What is needed:
Bring together copies of the lines in the data below that contain the word "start".

Raw data:
*****

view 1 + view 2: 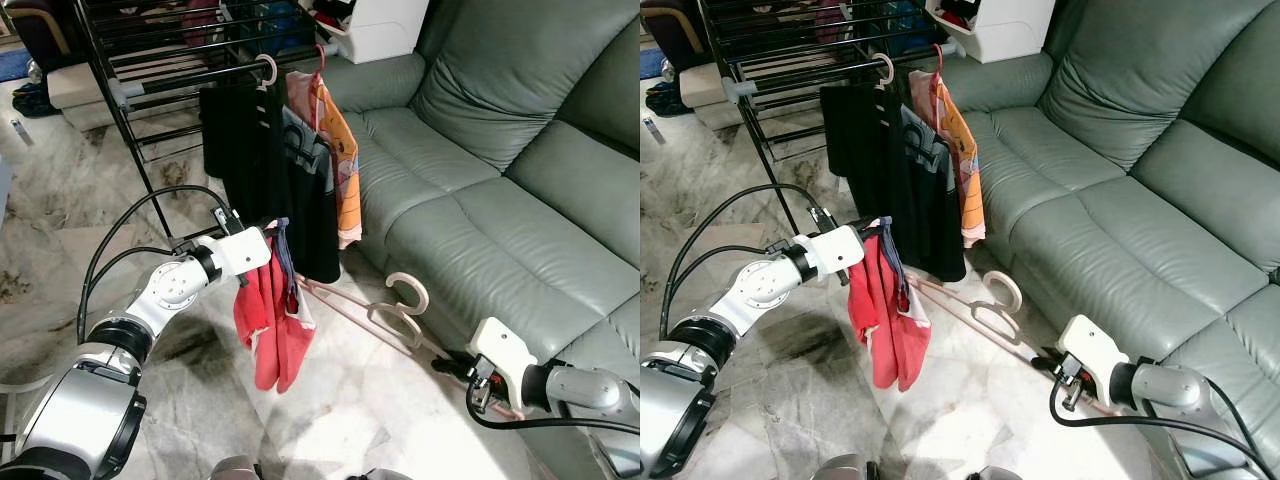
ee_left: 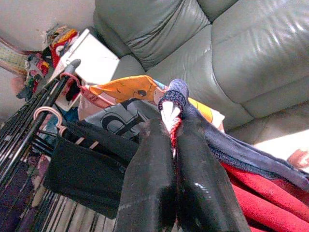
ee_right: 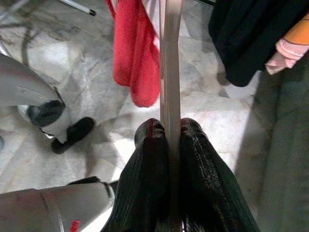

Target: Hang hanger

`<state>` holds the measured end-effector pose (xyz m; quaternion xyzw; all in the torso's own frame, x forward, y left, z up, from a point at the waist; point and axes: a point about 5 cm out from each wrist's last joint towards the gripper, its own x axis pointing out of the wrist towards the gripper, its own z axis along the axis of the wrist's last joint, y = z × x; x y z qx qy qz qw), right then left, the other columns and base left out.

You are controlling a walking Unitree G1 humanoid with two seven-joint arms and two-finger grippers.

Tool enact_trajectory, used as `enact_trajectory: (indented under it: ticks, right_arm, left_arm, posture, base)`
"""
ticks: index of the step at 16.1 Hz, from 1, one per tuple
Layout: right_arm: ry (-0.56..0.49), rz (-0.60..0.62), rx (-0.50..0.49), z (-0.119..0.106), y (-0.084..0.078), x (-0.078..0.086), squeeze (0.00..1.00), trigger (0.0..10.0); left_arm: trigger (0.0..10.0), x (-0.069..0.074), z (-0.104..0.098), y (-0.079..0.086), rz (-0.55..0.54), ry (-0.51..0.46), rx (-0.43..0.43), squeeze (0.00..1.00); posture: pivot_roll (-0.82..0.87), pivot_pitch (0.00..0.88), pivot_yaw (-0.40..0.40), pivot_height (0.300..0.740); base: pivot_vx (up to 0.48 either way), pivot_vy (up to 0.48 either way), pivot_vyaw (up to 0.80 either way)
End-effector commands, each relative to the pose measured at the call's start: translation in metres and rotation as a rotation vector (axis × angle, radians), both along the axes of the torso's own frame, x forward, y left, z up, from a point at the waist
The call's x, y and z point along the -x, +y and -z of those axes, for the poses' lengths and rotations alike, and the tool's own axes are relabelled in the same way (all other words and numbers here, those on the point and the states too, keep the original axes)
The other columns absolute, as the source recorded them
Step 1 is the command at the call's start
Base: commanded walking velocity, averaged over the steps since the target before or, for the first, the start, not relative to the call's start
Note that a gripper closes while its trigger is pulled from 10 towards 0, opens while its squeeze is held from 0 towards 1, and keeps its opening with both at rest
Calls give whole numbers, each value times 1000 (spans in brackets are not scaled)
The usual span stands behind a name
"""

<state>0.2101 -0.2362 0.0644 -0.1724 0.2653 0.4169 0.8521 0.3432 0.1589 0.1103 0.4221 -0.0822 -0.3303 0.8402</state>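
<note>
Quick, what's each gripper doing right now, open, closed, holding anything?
Left gripper: closed on the red garment's neckline.
Right gripper: closed on one end of the pink hanger.

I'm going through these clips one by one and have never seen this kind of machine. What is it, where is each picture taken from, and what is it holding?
This is a walking humanoid robot with two silver arms, each ending in two long black fingers. The two wide pictures come from cameras in its head, looking down and forward. The two close-ups come from cameras on its wrists, looking along the fingers.

The left gripper is shut on a red garment with dark trim. The right gripper is shut on one end of a pale pink hanger, which reaches across to that garment.

Behind stands a black drying rack with dark and orange clothes already hanging. A grey-green sofa is on the right, over a marble floor.
</note>
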Motion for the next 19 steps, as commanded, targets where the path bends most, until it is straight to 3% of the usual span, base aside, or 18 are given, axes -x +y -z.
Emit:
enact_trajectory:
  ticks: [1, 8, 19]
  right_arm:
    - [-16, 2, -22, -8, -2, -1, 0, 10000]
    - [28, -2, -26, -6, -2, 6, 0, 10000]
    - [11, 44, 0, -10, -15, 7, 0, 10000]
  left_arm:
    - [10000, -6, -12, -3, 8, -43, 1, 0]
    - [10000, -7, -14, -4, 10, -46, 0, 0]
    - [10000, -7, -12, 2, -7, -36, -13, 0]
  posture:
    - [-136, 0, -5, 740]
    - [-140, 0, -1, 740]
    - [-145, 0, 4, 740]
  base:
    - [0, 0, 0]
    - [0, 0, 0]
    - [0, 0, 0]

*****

Task result:
End-effector commands, each relative to the pose measured at the call's start: translation in metres and rotation as a rotation vector (axis × angle, radians), both along the axes of the torso's own frame, x forward, y left, z up, from a point at the waist
Step 1 is the command at the call's start
Base: commanded walking velocity, averaged over the steps since the target before or, for the first, the start, not relative to the call's start

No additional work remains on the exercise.